Syria Violence Shakes Lebanon’s Fragile Stability | Reuters
By Dominic Evans
Fragile Lebanon’s sectarian tensions, which festered for two decades since the end of its ruinous civil war, have been re-ignited by the turmoil in powerful neighbor Syria and threaten to plunge the country into a sustained period of unrest.
In the northern city of Tripoli, where Sunni Muslims strongly support the 14-month uprising against Syria’s President Bashar al-Assad, nine people were killed in clashes last week triggered by the arrest of an anti-Assad activist.
The violence spread to the capital on Monday when Sunni gunmen fought street battles in a Beirut neighborhood following the killing of a Sunni cleric, also opposed to Assad, by Lebanese soldiers at an army checkpoint in the northern Akkar province.
On Tuesday, angry Shi'ites blocked roads in southern Beirut in protest against the abduction in northern Syria of a dozen Lebanese Shi'ites by rebels from the overwhelmingly Sunni Muslim insurgency against Assad.
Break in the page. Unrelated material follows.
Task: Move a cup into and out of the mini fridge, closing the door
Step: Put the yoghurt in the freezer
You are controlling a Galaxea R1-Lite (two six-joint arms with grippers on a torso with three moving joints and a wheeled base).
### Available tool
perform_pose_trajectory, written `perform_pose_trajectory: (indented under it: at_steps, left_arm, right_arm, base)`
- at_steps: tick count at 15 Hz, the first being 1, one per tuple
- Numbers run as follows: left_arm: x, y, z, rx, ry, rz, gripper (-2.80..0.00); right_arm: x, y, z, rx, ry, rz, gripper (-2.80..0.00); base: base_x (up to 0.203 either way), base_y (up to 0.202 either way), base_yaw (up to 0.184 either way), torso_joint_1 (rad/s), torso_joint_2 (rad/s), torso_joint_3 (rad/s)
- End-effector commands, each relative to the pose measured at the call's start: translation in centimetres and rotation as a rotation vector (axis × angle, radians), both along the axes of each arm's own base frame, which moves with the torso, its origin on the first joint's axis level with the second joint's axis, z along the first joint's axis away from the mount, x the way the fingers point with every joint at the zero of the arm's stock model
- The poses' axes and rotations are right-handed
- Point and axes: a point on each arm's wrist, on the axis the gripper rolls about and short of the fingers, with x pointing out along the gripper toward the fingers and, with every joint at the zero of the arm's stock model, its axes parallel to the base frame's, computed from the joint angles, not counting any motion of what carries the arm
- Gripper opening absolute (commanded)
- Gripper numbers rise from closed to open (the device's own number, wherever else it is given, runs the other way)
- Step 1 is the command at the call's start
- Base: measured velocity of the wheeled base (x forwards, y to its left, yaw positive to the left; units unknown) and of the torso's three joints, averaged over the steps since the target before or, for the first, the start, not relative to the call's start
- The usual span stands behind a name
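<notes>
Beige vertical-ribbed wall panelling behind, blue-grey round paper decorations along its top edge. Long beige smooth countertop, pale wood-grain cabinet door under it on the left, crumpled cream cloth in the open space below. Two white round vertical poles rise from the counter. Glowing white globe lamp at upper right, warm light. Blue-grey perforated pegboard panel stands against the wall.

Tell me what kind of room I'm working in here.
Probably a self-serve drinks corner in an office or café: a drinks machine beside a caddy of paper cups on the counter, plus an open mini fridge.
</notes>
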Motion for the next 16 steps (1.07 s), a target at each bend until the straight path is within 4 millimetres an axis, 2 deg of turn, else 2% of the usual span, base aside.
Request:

“We are entering a phase of protracted instability in Lebanon. There is no direct way in which these events will be fully contained,” said Eurasia Group analyst Ayham Kamel.
The Syrian uprising forced Lebanon’s Prime Minister Najib Mikati into a near-impossible balancing act between diehard supporters and opponents of Assad in a country which was long dominated by Syrian military power.